- About this exercise
Go through the records underneath and write each one out again exactly.

————

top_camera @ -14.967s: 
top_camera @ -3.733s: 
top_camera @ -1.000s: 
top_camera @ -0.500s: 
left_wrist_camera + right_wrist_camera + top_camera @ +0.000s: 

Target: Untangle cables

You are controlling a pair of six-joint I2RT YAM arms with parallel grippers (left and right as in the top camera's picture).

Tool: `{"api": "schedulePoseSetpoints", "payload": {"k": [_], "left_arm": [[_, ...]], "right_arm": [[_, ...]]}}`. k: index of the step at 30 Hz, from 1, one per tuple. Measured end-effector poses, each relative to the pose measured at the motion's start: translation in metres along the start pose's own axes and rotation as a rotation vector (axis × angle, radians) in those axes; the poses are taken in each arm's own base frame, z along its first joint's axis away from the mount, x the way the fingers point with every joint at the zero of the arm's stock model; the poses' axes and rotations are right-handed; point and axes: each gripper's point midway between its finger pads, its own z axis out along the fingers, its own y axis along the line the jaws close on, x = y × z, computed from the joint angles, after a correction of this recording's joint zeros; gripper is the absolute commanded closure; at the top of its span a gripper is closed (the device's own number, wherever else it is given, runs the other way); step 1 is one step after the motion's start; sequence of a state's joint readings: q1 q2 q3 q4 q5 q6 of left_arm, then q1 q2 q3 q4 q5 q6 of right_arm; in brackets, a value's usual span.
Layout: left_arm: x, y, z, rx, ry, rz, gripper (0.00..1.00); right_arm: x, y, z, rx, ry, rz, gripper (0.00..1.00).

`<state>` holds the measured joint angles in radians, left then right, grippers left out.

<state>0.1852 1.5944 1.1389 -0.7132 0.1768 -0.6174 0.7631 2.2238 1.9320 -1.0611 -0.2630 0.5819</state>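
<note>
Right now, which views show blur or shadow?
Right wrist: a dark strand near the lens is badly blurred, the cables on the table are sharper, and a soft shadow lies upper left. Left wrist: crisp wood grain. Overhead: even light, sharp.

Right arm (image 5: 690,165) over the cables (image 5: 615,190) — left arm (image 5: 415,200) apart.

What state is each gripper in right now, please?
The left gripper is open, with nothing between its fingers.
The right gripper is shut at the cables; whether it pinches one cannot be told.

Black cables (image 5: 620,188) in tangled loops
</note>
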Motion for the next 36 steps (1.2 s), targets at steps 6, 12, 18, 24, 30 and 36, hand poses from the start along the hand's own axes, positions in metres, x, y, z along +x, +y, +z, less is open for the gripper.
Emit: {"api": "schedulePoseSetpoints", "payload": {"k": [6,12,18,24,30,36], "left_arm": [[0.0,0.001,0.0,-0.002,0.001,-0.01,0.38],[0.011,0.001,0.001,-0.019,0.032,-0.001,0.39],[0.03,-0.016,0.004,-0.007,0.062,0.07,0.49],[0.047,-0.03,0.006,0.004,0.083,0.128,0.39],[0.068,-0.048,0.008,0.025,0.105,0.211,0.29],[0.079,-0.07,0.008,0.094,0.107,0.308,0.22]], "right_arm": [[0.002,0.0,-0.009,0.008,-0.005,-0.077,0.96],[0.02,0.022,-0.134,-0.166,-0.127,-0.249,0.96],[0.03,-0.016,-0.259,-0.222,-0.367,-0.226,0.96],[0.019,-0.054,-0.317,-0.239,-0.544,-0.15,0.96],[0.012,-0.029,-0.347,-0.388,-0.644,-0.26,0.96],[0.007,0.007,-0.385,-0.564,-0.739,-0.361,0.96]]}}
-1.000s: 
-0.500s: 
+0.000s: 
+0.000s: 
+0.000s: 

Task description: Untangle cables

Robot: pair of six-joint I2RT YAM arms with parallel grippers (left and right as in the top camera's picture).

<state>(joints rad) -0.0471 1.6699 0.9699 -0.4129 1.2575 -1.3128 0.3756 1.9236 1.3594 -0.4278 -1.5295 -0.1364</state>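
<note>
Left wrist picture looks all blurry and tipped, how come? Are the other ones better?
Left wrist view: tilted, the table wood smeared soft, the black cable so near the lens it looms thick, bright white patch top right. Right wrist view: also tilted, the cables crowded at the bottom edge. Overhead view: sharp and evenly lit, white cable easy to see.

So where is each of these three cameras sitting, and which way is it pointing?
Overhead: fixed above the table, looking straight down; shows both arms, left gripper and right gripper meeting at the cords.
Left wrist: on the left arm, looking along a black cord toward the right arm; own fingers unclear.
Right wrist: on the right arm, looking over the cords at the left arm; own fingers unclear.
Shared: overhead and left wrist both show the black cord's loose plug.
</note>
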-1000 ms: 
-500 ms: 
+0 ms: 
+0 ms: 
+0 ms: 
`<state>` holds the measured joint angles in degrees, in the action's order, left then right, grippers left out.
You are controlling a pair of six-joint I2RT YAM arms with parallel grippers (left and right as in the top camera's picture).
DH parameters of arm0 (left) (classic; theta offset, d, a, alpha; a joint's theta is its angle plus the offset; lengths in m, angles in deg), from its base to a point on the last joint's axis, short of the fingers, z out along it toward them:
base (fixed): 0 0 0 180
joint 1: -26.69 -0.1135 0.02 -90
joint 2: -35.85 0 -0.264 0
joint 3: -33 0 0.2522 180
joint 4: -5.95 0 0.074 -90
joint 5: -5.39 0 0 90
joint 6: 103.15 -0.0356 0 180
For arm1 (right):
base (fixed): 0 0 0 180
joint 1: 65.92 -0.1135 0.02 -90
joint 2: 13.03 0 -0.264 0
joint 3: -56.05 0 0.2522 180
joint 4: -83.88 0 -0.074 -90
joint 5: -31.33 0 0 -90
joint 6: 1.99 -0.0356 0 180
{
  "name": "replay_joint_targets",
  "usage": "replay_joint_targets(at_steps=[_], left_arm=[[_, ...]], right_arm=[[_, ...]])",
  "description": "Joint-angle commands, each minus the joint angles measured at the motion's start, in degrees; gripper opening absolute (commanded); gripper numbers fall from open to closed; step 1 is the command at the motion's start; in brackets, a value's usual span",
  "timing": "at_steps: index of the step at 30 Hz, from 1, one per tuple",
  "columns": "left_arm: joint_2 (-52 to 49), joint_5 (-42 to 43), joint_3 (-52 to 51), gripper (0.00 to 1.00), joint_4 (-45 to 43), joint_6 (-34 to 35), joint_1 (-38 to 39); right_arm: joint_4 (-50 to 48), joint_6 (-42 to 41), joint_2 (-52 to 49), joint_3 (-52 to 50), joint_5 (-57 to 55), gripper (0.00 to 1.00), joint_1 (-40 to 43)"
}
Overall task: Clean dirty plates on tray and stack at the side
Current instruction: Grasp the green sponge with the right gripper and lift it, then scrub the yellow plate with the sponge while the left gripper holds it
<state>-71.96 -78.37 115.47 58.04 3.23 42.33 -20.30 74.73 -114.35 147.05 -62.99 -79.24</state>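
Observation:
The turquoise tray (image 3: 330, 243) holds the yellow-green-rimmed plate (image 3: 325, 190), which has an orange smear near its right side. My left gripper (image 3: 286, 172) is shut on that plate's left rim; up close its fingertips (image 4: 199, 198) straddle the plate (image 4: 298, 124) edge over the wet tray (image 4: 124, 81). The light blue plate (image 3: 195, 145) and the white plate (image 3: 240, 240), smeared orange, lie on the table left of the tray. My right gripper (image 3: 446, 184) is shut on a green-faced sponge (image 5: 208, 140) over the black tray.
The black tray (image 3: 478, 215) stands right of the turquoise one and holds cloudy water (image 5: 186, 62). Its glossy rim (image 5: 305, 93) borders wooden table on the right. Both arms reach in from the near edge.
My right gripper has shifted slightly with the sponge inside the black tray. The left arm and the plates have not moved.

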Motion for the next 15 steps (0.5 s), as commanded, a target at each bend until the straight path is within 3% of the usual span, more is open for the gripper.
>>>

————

- Your solution
top_camera @ -14.967s: 
top_camera @ -3.733s: 
top_camera @ -1.000s: 
top_camera @ -0.500s: 
left_wrist_camera + right_wrist_camera + top_camera @ +0.000s: 

Target: Untangle cables

You are controlling a pair of six-joint I2RT YAM arms with parallel grippers (left and right as in the top camera's picture).

Tool: `{"api": "schedulePoseSetpoints", "payload": {"k": [_], "left_arm": [[_, ...]], "right_arm": [[_, ...]]}}`. k: index of the step at 30 Hz, from 1, one per tuple. Measured end-effector poses, each relative to the pose measured at the motion's start: translation in metres along the start pose's own axes and rotation as a rotation vector (axis × angle, radians) in those axes; the poses are taken in each arm's own base frame, z along its first joint's axis away from the mount, x the way the fingers point with every joint at the zero of the arm's stock model; the poses' axes and rotations are right-handed; point and axes: each gripper's point midway between its finger pads, its own z axis out along the fingers, its own y axis along the line the jaws close on, x = y × z, computed from the joint angles, after a correction of this recording's joint zeros; gripper is the absolute commanded closure; at the top of its span a gripper is closed (the device's own number, wherever else it is given, runs the other way); step 1 is one step after the motion's start; sequence of a state's joint readings: q1 q2 q3 q4 q5 q6 of left_arm, then q1 q2 q3 q4 q5 q6 of right_arm; in brackets, a value's usual span.
Layout: left_arm: x, y, z, rx, ry, rz, gripper (0.00..1.00); right_arm: x, y, z, rx, ry, rz, gripper (0.00..1.00).

`<state>` holds the measured joint angles in radians, left then right, grippers left out.

<state>0.1852 1.5944 1.1389 -0.7132 0.1768 -0.6174 0.7631 2.2238 1.9320 -1.0611 -0.2630 0.5819</state>
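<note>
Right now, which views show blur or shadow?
Right wrist: a dark strand near the lens is badly blurred, the cables on the table are sharper, and a soft shadow lies upper left. Left wrist: crisp wood grain. Overhead: even light, sharp.

Right arm (image 5: 690,165) over the cables (image 5: 615,190) — left arm (image 5: 415,200) apart.

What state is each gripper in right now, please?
The left gripper is open, with nothing between its fingers.
The right gripper is shut at the cables; whether it pinches one cannot be told.

Black cables (image 5: 620,188) in tangled loops
</note>
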Motion for the next 36 steps (1.2 s), targets at steps 6, 12, 18, 24, 30 and 36, hand poses from the start along the hand's own axes, positions in metres, x, y, z along +x, +y, +z, less is open for the gripper.
Emit: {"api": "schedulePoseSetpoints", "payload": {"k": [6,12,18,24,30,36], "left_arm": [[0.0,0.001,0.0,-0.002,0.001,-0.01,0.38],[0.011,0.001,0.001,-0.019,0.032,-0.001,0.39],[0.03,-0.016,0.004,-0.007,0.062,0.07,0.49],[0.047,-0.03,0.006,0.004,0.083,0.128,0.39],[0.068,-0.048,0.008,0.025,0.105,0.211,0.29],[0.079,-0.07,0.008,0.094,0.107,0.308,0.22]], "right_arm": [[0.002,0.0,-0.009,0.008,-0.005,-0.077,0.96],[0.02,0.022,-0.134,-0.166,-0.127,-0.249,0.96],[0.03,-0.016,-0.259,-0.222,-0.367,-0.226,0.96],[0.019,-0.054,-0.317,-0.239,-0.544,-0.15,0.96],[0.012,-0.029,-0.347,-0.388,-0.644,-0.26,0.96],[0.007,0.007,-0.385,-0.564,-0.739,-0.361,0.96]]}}
-1.000s: 
-0.500s: 
+0.000s: 
+0.000s: 
+0.000s: 

Task description: Untangle cables

Robot: pair of six-joint I2RT YAM arms with parallel grippers (left and right as in the top camera's picture).

<state>(joints rad) -0.0471 1.6699 0.9699 -0.4129 1.2575 -1.3128 0.3756 1.9236 1.3594 -0.4278 -1.5295 -0.1364</state>
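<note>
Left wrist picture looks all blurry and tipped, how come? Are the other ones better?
Left wrist view: tilted, the table wood smeared soft, the black cable so near the lens it looms thick, bright white patch top right. Right wrist view: also tilted, the cables crowded at the bottom edge. Overhead view: sharp and evenly lit, white cable easy to see.

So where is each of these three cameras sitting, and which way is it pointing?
Overhead: fixed above the table, looking straight down; shows both arms, left gripper and right gripper meeting at the cords.
Left wrist: on the left arm, looking along a black cord toward the right arm; own fingers unclear.
Right wrist: on the right arm, looking over the cords at the left arm; own fingers unclear.
Shared: overhead and left wrist both show the black cord's loose plug.
</note>
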-1000 ms: 
-500 ms: 
+0 ms: 
+0 ms: 
+0 ms: 
`<state>` holds the measured joint angles in degrees, in the action's order, left then right, grippers left out.
You are controlling a pair of six-joint I2RT YAM arms with parallel grippers (left and right as in the top camera's picture).
DH parameters of arm0 (left) (classic; theta offset, d, a, alpha; a joint's theta is its angle plus the offset; lengths in m, angles in deg), from its base to a point on the last joint's axis, short of the fingers, z out along it toward them:
base (fixed): 0 0 0 180
joint 1: -26.69 -0.1135 0.02 -90
joint 2: -35.85 0 -0.264 0
joint 3: -33 0 0.2522 180
joint 4: -5.95 0 0.074 -90
joint 5: -5.39 0 0 90
joint 6: 103.15 -0.0356 0 180
For arm1 (right):
base (fixed): 0 0 0 180
joint 1: 65.92 -0.1135 0.02 -90
joint 2: 13.03 0 -0.264 0
joint 3: -56.05 0 0.2522 180
joint 4: -83.88 0 -0.074 -90
joint 5: -31.33 0 0 -90
joint 6: 1.99 -0.0356 0 180
{
  "name": "replay_joint_targets",
  "usage": "replay_joint_targets(at_steps=[_], left_arm=[[_, ...]], right_arm=[[_, ...]])",
  "description": "Joint-angle commands, each minus the joint angles measured at the motion's start, in degrees; gripper opening absolute (commanded); gripper numbers fall from open to closed; step 1 is the command at the motion's start; in brackets, a value's usual span",
  "timing": "at_steps: index of the step at 30 Hz, from 1, one per tuple",
  "columns": "left_arm: joint_2 (-52 to 49), joint_5 (-42 to 43), joint_3 (-52 to 51), gripper (0.00 to 1.00), joint_4 (-45 to 43), joint_6 (-34 to 35), joint_1 (-38 to 39); right_arm: joint_4 (-50 to 48), joint_6 (-42 to 41), joint_2 (-52 to 49), joint_3 (-52 to 50), joint_5 (-57 to 55), gripper (0.00 to 1.00), joint_1 (-40 to 43)"
}
Overall task: Clean dirty plates on tray and stack at the side
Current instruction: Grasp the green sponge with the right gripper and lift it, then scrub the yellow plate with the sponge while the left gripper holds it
<state>-71.96 -78.37 115.47 58.04 3.23 42.33 -20.30 74.73 -114.35 147.05 -62.99 -79.24</state>
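Observation:
The turquoise tray (image 3: 330, 243) holds the yellow-green-rimmed plate (image 3: 325, 190), which has an orange smear near its right side. My left gripper (image 3: 286, 172) is shut on that plate's left rim; up close its fingertips (image 4: 199, 198) straddle the plate (image 4: 298, 124) edge over the wet tray (image 4: 124, 81). The light blue plate (image 3: 195, 145) and the white plate (image 3: 240, 240), smeared orange, lie on the table left of the tray. My right gripper (image 3: 446, 184) is shut on a green-faced sponge (image 5: 208, 140) over the black tray.
The black tray (image 3: 478, 215) stands right of the turquoise one and holds cloudy water (image 5: 186, 62). Its glossy rim (image 5: 305, 93) borders wooden table on the right. Both arms reach in from the near edge.
My right gripper has shifted slightly with the sponge inside the black tray. The left arm and the plates have not moved.
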
Motion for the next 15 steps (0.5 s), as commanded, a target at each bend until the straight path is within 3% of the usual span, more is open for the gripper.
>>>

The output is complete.